THE TASK:
Gather all lines with "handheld" from the records.

Start of EXERCISE MATERIAL

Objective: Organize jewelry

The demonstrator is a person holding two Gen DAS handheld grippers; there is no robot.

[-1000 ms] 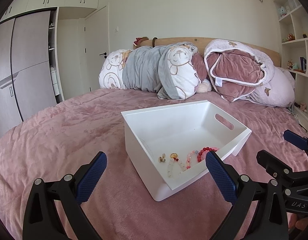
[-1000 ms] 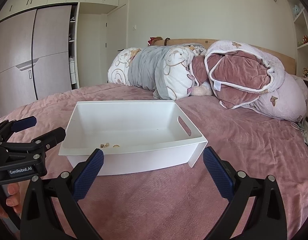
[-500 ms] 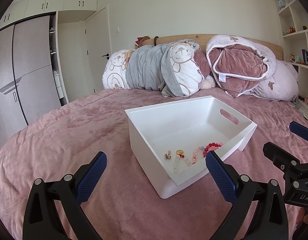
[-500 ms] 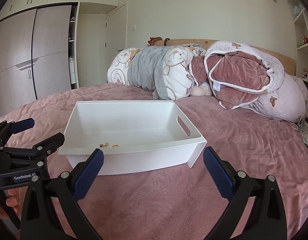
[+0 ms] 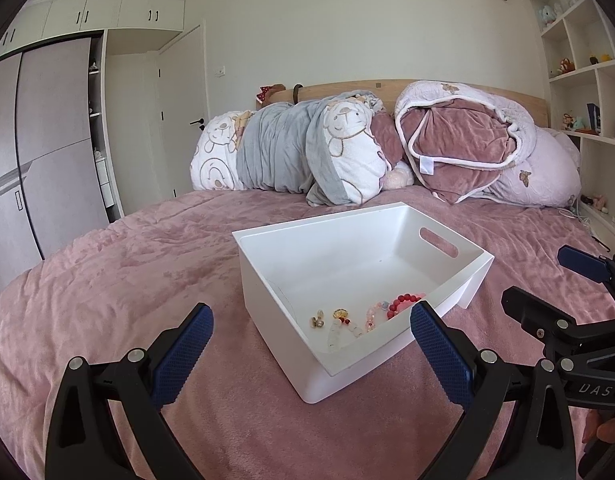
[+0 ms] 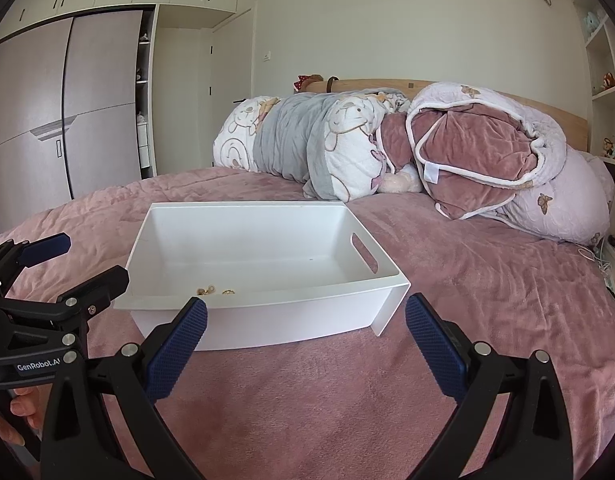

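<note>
Peering into the white bin [image 5: 267, 280] — only left view shows red beads [image 5: 401, 304].

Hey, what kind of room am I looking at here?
Most likely a bedroom: a bed with a pink blanket and rolled quilts against a wooden headboard, plus a tall wardrobe.

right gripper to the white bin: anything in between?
Nothing but bare pink bedspread between the right gripper and the white bin's near wall, in the right wrist view. Fingers open, holding nothing.
</note>
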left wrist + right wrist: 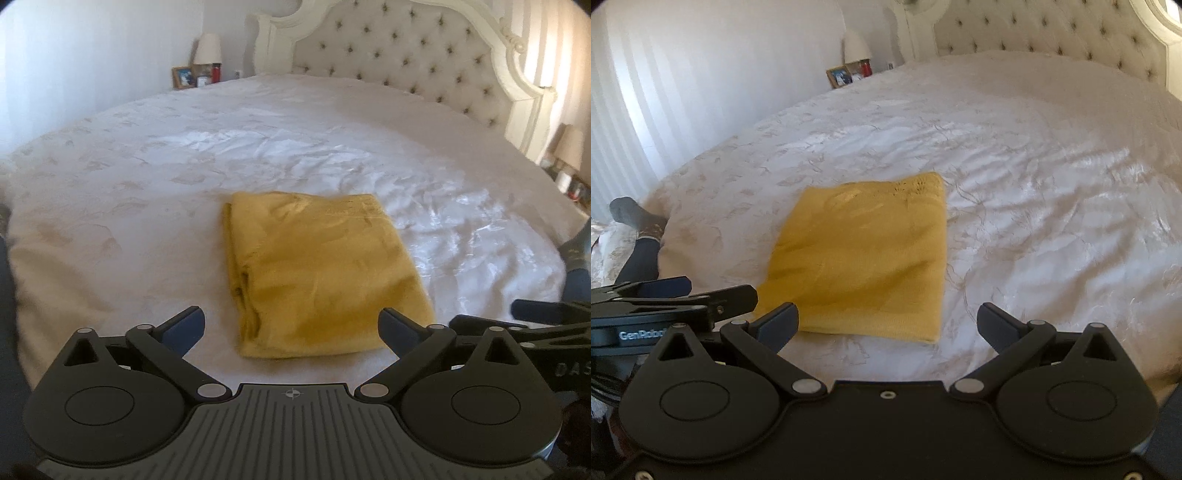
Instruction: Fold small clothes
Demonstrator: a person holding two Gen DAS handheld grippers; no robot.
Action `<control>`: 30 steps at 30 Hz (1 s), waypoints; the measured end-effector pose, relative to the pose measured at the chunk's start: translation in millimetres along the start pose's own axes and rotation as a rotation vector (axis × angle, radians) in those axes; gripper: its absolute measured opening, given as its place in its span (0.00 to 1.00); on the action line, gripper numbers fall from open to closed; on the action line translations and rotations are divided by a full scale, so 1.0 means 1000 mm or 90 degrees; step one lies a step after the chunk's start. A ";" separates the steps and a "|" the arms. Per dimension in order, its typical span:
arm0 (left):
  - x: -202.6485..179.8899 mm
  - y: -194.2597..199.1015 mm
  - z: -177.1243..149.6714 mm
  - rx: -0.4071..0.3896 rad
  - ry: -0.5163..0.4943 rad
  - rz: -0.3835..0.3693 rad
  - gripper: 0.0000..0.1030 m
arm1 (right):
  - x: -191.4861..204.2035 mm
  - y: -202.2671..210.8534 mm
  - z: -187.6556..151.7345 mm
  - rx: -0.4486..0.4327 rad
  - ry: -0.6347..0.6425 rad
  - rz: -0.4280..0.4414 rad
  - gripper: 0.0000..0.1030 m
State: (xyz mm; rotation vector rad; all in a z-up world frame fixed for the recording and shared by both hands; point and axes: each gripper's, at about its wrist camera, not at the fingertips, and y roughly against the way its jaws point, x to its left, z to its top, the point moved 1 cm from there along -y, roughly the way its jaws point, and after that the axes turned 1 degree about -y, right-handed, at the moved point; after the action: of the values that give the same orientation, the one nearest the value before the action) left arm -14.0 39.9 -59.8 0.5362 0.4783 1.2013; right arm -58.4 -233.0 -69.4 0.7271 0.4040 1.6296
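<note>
A yellow knit garment (321,273) lies on the white bedspread (147,166) near the foot of the bed, already folded into a compact rectangle with stacked layers showing along its left edge. Both tools hover just short of it, touching nothing: the left tool (293,328) has its fingers spread wide with the garment's near edge showing between them, and the right tool (888,325) is likewise spread, its left finger close to the near left corner of the cloth while the rest of the garment lies ahead. Each tool appears at the edge of the other's view, so they sit side by side. Judging by the neat shape, the folding of this piece looks finished or one fold from it. If a last fold is wanted, the next move calls for lowering both tools to the near edge, pinching all layers together and carrying them over to the far edge without dragging the slippery bedspread; otherwise the piece can be set aside.
</note>
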 end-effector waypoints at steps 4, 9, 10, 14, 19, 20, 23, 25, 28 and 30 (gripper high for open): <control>-0.003 0.006 0.000 -0.005 -0.008 0.066 0.99 | 0.003 0.006 -0.002 -0.005 0.013 -0.014 0.99; -0.002 0.007 0.003 0.010 -0.007 0.074 0.99 | 0.000 0.011 -0.001 -0.001 0.000 -0.077 0.99; -0.002 0.006 0.004 0.017 -0.004 0.072 0.99 | -0.001 0.013 0.000 -0.006 -0.006 -0.082 0.99; 0.000 0.002 0.002 0.058 -0.002 0.073 0.98 | -0.005 0.019 0.000 -0.017 -0.017 -0.096 0.99; 0.002 0.001 0.001 0.077 -0.004 0.082 0.98 | -0.001 0.026 0.001 -0.031 0.001 -0.092 0.99; 0.002 0.001 0.000 0.079 -0.005 0.082 0.98 | -0.001 0.026 0.002 -0.032 0.001 -0.086 0.99; 0.002 0.003 0.001 0.082 -0.004 0.085 0.98 | 0.000 0.025 0.003 -0.026 0.003 -0.070 0.99; 0.001 0.003 0.001 0.084 -0.005 0.089 0.98 | 0.003 0.024 0.003 -0.023 0.006 -0.069 0.99; 0.002 0.003 0.002 0.087 -0.004 0.089 0.98 | 0.004 0.022 0.003 -0.018 0.006 -0.069 0.99; 0.002 0.003 0.001 0.089 -0.003 0.088 0.98 | 0.004 0.021 0.003 -0.014 0.004 -0.070 0.99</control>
State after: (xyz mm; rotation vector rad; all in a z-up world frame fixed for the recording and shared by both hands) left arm -15.1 42.9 -56.8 0.7015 0.5311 1.3046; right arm -72.4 -234.1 -53.0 0.6719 0.4219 1.5314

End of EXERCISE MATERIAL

WRITTEN RESPONSE:
The demonstrator is a person holding two Gen DAS handheld grippers; there is no robot.
Demonstrator: a person holding two Gen DAS handheld grippers; no robot.

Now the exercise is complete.